#### WHAT TO PRODUCE:
Below, find the line containing "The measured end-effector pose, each" and the line containing "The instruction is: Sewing"; reproduce exactly those two and every line between them, omitting pictures.
+++ EXTRACTED RECORDS +++
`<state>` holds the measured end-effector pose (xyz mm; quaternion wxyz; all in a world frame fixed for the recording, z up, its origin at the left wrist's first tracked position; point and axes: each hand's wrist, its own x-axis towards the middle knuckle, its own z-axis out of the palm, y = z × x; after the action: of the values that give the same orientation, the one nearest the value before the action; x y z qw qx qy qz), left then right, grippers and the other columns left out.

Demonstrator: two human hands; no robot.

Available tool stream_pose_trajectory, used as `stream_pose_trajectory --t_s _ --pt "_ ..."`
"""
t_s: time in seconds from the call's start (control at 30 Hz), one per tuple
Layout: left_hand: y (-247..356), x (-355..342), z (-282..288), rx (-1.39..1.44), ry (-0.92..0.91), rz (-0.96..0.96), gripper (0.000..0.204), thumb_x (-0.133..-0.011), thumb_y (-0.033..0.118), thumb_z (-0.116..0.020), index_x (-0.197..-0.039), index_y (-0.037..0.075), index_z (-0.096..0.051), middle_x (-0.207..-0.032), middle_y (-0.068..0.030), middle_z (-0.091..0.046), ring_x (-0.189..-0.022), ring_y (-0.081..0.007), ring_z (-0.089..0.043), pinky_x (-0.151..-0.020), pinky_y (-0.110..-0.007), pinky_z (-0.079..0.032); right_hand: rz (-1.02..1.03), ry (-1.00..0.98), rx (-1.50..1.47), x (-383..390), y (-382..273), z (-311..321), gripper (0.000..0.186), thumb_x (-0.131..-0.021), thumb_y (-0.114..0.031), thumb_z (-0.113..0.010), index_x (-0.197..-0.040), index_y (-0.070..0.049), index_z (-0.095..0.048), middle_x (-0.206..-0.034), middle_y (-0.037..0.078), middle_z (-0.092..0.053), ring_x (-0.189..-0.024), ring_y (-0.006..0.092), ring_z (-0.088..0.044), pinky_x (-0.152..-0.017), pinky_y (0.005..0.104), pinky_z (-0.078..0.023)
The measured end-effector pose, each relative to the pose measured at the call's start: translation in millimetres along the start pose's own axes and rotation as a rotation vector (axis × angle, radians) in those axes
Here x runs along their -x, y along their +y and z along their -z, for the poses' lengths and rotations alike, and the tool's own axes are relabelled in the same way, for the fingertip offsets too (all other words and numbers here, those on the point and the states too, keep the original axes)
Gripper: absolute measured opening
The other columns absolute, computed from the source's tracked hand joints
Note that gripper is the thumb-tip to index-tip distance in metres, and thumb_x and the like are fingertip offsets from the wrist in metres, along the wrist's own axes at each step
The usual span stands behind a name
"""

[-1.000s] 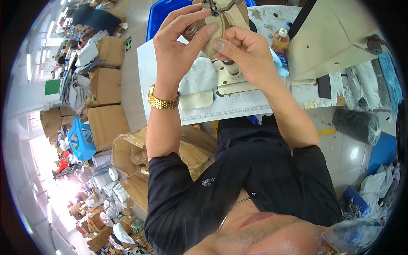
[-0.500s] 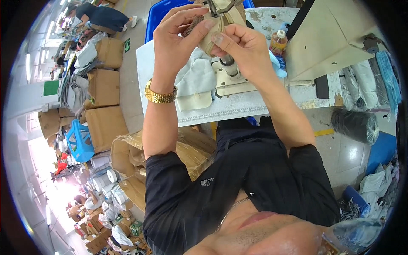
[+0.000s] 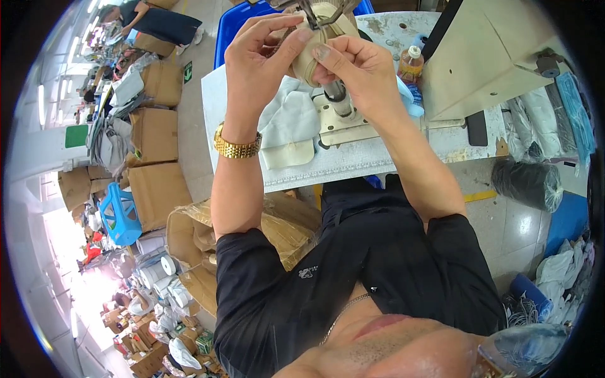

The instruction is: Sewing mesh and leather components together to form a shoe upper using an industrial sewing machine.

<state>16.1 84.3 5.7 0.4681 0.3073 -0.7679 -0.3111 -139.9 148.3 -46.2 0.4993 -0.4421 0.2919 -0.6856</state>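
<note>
At the top of the view, a curved beige sewn piece [image 3: 306,68] sits by the needle end [image 3: 313,22] of a sewing machine [image 3: 485,69]. My left hand [image 3: 265,63] pinches its left side between thumb and fingers. From the right, my right hand [image 3: 358,68] grips its edge, the thumb on top and the other fingers curled. The two thumbs are close together, just below the machine's metal foot. Beneath my hands stands the machine's metal post [image 3: 339,97], partly covered by them. Brown mesh-like material shows behind my left fingers; how it joins the beige piece is hidden.
Pale cloth pieces [image 3: 290,116] lie on the white table [image 3: 296,179], left of the post. A drink bottle [image 3: 411,65] stands right of it. Behind is a blue bin [image 3: 230,28]. Cardboard boxes [image 3: 154,195] line the left floor; another person [image 3: 154,25] stands far left.
Both hands keep their hold, with the beige piece shifted only slightly at the needle end. The view has tilted a little. The distant person appears slightly lower and farther right.
</note>
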Motion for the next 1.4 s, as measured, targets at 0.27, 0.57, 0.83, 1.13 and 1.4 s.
stream_pose_trajectory --t_s 0.27,0.57,0.83,1.13,1.4 --pt "-4 0 0 -0.002 0.026 -0.004 0.026 -0.090 0.017 -0.077 -0.109 -0.001 -0.074 -0.113 -0.0066 -0.069 -0.081 -0.0088 -0.066 -0.067 -0.022 -0.054 0.030 0.012 0.097 1 3 -3 0.017 -0.092 -0.013 -0.074 -0.089 0.003 -0.069 -0.075 -0.001 -0.067 -0.068 0.0019 -0.057 -0.061 0.0180 -0.045" --pt "-3 -2 -1 -0.078 0.026 0.058 0.026 -0.090 0.020 -0.077 -0.107 0.000 -0.073 -0.086 -0.0040 -0.074 -0.071 -0.0060 -0.065 -0.062 -0.021 -0.051 0.045 0.022 0.126 0 6 -1 0.014 -0.091 -0.011 -0.074 -0.088 0.002 -0.070 -0.075 -0.004 -0.065 -0.067 0.0000 -0.053 -0.058 0.0178 -0.042" --pt "-10 -4 -4 -0.023 0.049 0.064 0.026 -0.090 0.024 -0.077 -0.100 0.000 -0.073 -0.083 -0.0039 -0.073 -0.064 -0.0018 -0.056 -0.056 -0.020 -0.044 0.056 0.065 0.073 -4 6 0 0.018 -0.092 -0.015 -0.076 -0.089 0.002 -0.070 -0.071 0.001 -0.067 -0.062 0.0027 -0.056 -0.055 0.0191 -0.043" --pt "-4 -6 -5 -0.179 0.074 0.007 0.029 -0.089 0.029 -0.076 -0.095 0.001 -0.073 -0.084 -0.0090 -0.074 -0.069 -0.0133 -0.066 -0.063 -0.028 -0.052 0.014 0.093 0.129 -7 4 3 0.021 -0.092 -0.019 -0.076 -0.089 0.001 -0.070 -0.071 0.001 -0.067 -0.061 0.0032 -0.059 -0.053 0.0182 -0.046" --pt "15 -9 -2 -0.389 0.039 0.028 0.033 -0.089 0.035 -0.073 -0.091 0.003 -0.073 -0.081 -0.0111 -0.073 -0.067 -0.0225 -0.068 -0.064 -0.033 -0.053 -0.008 0.090 0.099 -10 1 3 0.025 -0.093 -0.023 -0.076 -0.089 0.001 -0.070 -0.072 0.003 -0.069 -0.060 0.0053 -0.063 -0.054 0.0202 -0.053"
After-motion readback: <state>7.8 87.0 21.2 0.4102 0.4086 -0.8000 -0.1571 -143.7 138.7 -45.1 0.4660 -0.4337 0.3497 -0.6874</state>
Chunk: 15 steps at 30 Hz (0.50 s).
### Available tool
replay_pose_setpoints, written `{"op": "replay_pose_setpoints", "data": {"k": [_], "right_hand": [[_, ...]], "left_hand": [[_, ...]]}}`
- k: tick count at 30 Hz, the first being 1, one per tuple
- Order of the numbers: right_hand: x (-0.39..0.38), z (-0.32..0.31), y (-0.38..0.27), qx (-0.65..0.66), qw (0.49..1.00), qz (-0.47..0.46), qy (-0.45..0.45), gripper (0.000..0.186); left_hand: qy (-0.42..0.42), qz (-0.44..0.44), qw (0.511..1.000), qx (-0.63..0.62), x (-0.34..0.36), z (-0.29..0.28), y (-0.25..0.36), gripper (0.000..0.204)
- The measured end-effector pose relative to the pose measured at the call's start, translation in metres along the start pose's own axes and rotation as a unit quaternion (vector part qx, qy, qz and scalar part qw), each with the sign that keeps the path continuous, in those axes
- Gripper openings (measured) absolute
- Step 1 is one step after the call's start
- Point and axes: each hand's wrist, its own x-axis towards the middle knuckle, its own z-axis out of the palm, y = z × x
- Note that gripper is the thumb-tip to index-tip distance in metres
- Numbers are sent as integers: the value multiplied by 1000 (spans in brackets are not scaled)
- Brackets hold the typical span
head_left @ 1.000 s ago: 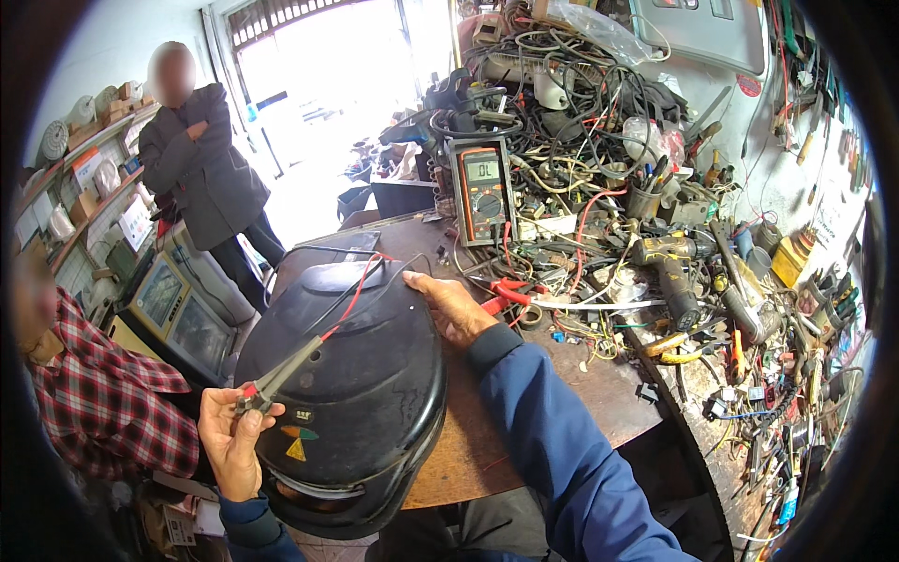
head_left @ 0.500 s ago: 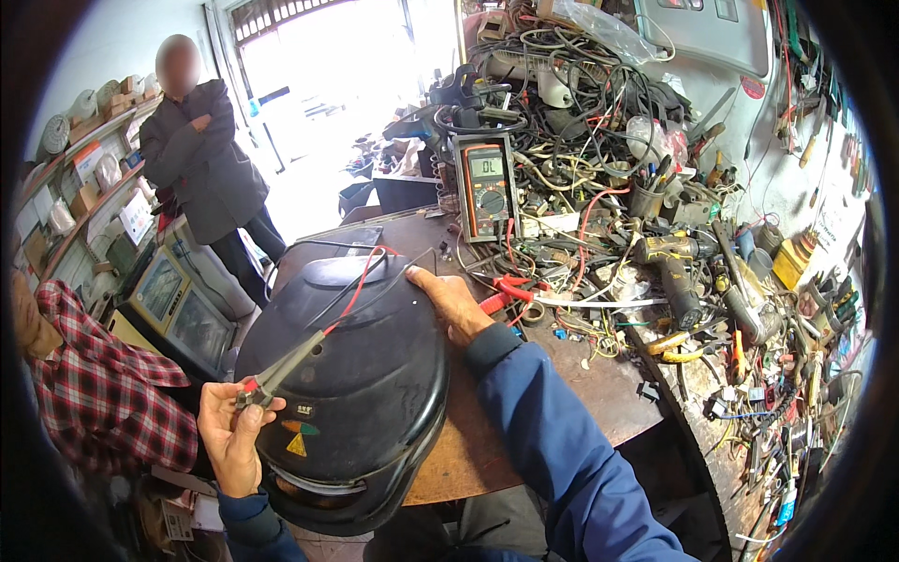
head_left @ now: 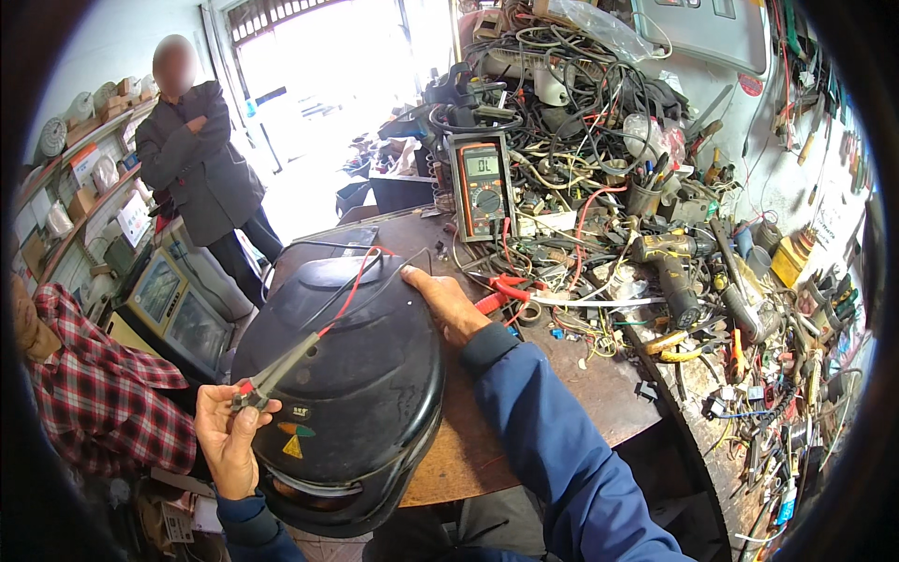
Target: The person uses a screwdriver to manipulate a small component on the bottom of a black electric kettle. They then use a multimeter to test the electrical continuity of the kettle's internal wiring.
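Observation:
My left hand (head_left: 232, 440) pinches a small dark plug-like connector (head_left: 251, 397) with a bit of red on it. From it a grey-sheathed cable (head_left: 288, 363) runs up over the black plastic case (head_left: 375, 375) and splits into a red and a black wire (head_left: 351, 298). The case is rounded, with a yellow triangle sticker, and rests on the wooden table. At its upper right edge my right hand (head_left: 448, 302) holds the case, the thumb lying on top beside a thin dark wire loop; its other fingers are mostly hidden.
An orange-and-black multimeter (head_left: 484, 192) stands in a tray beyond the case. Red-handled pliers (head_left: 506, 292), a cordless drill (head_left: 670, 272) and heaps of cables (head_left: 571, 94) crowd the right side. One person (head_left: 192, 159) stands ahead left; another in a plaid shirt (head_left: 112, 393) is close by on the left.
The case and both hands appear very slightly further left in the picture, as does the multimeter. Both grips look the same.

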Motion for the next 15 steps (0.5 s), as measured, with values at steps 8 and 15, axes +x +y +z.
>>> {"op": "replay_pose_setpoints", "data": {"k": [8, 15], "right_hand": [[2, -3, 0, -8, 999, 8, -30, 58], [2, -7, -7, -54, 997, 34, -36, 60]], "left_hand": [[-1, 5, 1000, -2, 0, 0, 0, 30], [2, 5, 1000, -5, 0, 3, 0, 29]]}}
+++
#### ANSWER TO THIS EXERCISE:
The measured end-effector pose, each relative to the pose measured at the call's start: translation in millimetres along the start pose's own axes and rotation as a rotation vector (axis × angle, radians) in those axes
Here x runs along their -x, y along their +y and z along their -z, for the poses' lengths and rotations alike, and the tool's own axes are relabelled in the same way, for the fingertip offsets too (all other words and numbers here, those on the point and the states too, keep the original axes)
Gripper: absolute measured opening
The other columns absolute, computed from the source's tracked hand joints
Note that gripper is the thumb-tip to index-tip distance in metres, and thumb_x and the like are fingertip offsets from the wrist in metres, along the wrist's own axes at each step
The usual span stands behind a name
"""

[-1.000s] 
[-0.500s] 
[+0.000s] 

The instruction is: Sewing mesh and leather components together to form a shoe upper using an industrial sewing machine.

This exercise requires no further answer.